Would you please return the data below verbatim, without its pictures?

▸ **DATASET CONTENT**:
----
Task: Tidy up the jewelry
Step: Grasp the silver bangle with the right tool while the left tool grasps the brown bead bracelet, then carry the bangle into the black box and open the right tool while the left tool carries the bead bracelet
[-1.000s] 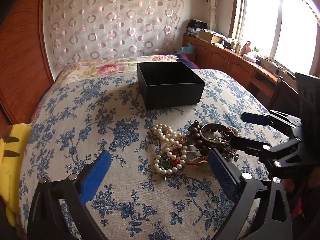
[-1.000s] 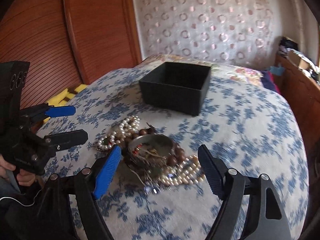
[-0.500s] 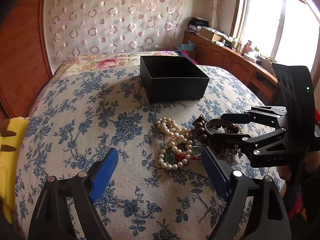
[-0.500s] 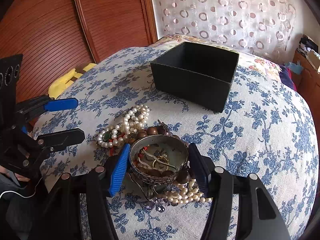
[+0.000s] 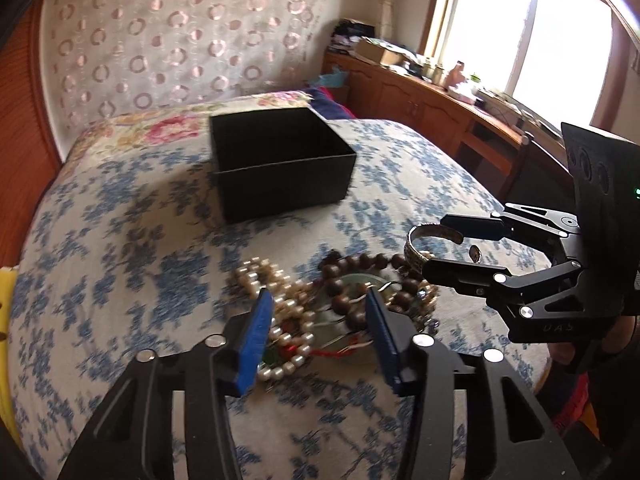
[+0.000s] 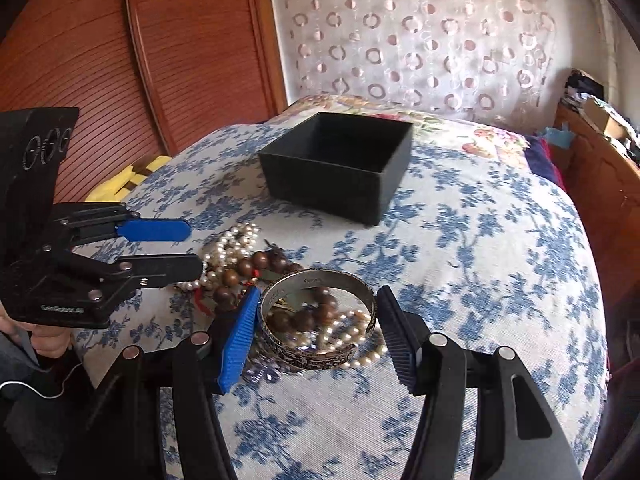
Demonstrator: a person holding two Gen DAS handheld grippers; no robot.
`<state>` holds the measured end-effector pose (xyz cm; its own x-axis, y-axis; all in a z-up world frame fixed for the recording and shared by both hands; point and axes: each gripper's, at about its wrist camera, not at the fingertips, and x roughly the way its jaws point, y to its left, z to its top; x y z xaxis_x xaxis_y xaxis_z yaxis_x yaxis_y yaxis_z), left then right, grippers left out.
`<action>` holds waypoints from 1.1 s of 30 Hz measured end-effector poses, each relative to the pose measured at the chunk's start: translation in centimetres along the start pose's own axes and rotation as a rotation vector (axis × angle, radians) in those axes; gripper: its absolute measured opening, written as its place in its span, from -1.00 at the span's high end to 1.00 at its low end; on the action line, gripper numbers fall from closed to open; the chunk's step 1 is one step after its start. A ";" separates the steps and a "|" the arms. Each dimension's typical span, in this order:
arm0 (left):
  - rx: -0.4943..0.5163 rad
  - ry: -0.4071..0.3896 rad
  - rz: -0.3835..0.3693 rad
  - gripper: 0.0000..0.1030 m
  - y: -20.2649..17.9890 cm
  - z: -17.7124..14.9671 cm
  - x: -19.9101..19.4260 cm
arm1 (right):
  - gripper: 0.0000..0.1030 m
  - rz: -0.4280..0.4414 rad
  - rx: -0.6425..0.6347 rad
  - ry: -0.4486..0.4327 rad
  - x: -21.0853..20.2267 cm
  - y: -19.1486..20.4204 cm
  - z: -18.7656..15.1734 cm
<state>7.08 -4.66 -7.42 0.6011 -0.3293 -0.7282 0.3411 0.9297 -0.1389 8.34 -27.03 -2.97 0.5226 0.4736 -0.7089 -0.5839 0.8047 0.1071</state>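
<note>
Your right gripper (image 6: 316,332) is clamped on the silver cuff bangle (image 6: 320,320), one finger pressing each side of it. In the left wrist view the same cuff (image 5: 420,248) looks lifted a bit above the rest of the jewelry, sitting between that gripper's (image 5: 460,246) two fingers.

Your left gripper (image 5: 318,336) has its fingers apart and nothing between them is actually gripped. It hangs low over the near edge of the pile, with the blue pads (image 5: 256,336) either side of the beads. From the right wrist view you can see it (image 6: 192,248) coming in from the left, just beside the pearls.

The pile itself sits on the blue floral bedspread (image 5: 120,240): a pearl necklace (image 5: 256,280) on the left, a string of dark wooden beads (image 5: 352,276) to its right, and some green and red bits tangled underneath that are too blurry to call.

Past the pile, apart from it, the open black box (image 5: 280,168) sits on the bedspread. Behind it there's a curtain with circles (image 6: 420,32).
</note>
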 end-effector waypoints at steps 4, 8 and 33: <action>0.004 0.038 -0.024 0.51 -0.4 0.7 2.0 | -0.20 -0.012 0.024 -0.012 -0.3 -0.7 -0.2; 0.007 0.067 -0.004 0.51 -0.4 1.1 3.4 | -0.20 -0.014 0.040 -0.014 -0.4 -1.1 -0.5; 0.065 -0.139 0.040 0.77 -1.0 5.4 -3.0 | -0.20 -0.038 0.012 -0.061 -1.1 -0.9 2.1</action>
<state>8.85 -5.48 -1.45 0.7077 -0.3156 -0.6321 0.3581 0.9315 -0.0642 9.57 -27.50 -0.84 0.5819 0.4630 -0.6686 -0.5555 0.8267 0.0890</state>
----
▸ **SOLUTION TO THIS TASK**:
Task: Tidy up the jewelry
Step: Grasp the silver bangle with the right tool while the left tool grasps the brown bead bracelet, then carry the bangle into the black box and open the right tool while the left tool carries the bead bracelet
[-1.000s] 
[-1.000s] 
[-0.500s] 
[-0.500s] 
[+0.000s] 
[+0.000s] 
Demonstrator: a person holding two Gen DAS handheld grippers; no robot.
`<state>` holds the measured end-effector pose (xyz cm; its own x-axis, y-axis; all in a z-up world frame fixed for the recording and shared by both hands; point and axes: each gripper's, at about its wrist camera, not at the fingertips, and x roughly the way its jaws point, y to its left, z to its top; x y z xaxis_x xaxis_y xaxis_z yaxis_x yaxis_y yaxis_z), left then right, grippers left out.
`<action>` holds waypoints from 1.1 s of 30 Hz measured end-effector poses, each relative to the pose measured at the chunk's start: translation in centimetres along the start pose's own axes and rotation as a rotation vector (axis × angle, radians) in those axes; gripper: its absolute measured opening, written as its place in its span, from -1.00 at the span's high end to 1.00 at its low end; on the action line, gripper numbers fall from closed to open; the chunk's step 1 is one step after its start. A ";" separates the steps and a "|" the arms. Each dimension's typical span, in this order:
arm0 (left):
  - rx: -0.4943..0.5163 rad
  - ry: -0.4071..0.3896 rad
  - rz: -0.3835..0.3693 rad
  - gripper: 0.0000..0.1030 m
  - y: -20.2649..17.9890 cm
  - z: -17.7124..14.9671 cm
  - x: -19.9101..19.4260 cm
arm1 (right):
  - gripper: 0.0000..0.1030 m
  - rz: -0.4280..0.4414 rad
  - rx: -0.6425..0.6347 rad
  - ry: -0.4486..0.4327 rad
  - x: -21.0853..20.2267 cm
  - y: -19.1486..20.4204 cm
  - z: -18.7656..15.1734 cm
<state>7.08 -4.66 -7.42 0.6011 -0.3293 -0.7282 0.3411 0.9297 -0.1389 8.34 -27.03 -2.97 0.5226 0.4736 -0.7089 -0.5839 0.8047 0.1071</state>
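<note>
Your right gripper (image 6: 316,332) is clamped on the silver cuff bangle (image 6: 320,320), one finger pressing each side of it. In the left wrist view the same cuff (image 5: 420,248) looks lifted a bit above the rest of the jewelry, sitting between that gripper's (image 5: 460,246) two fingers.

Your left gripper (image 5: 318,336) has its fingers apart and nothing between them is actually gripped. It hangs low over the near edge of the pile, with the blue pads (image 5: 256,336) either side of the beads. From the right wrist view you can see it (image 6: 192,248) coming in from the left, just beside the pearls.

The pile itself sits on the blue floral bedspread (image 5: 120,240): a pearl necklace (image 5: 256,280) on the left, a string of dark wooden beads (image 5: 352,276) to its right, and some green and red bits tangled underneath that are too blurry to call.

Past the pile, apart from it, the open black box (image 5: 280,168) sits on the bedspread. Behind it there's a curtain with circles (image 6: 420,32).
</note>
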 end-effector waypoints at steps 4, 8 and 33: <action>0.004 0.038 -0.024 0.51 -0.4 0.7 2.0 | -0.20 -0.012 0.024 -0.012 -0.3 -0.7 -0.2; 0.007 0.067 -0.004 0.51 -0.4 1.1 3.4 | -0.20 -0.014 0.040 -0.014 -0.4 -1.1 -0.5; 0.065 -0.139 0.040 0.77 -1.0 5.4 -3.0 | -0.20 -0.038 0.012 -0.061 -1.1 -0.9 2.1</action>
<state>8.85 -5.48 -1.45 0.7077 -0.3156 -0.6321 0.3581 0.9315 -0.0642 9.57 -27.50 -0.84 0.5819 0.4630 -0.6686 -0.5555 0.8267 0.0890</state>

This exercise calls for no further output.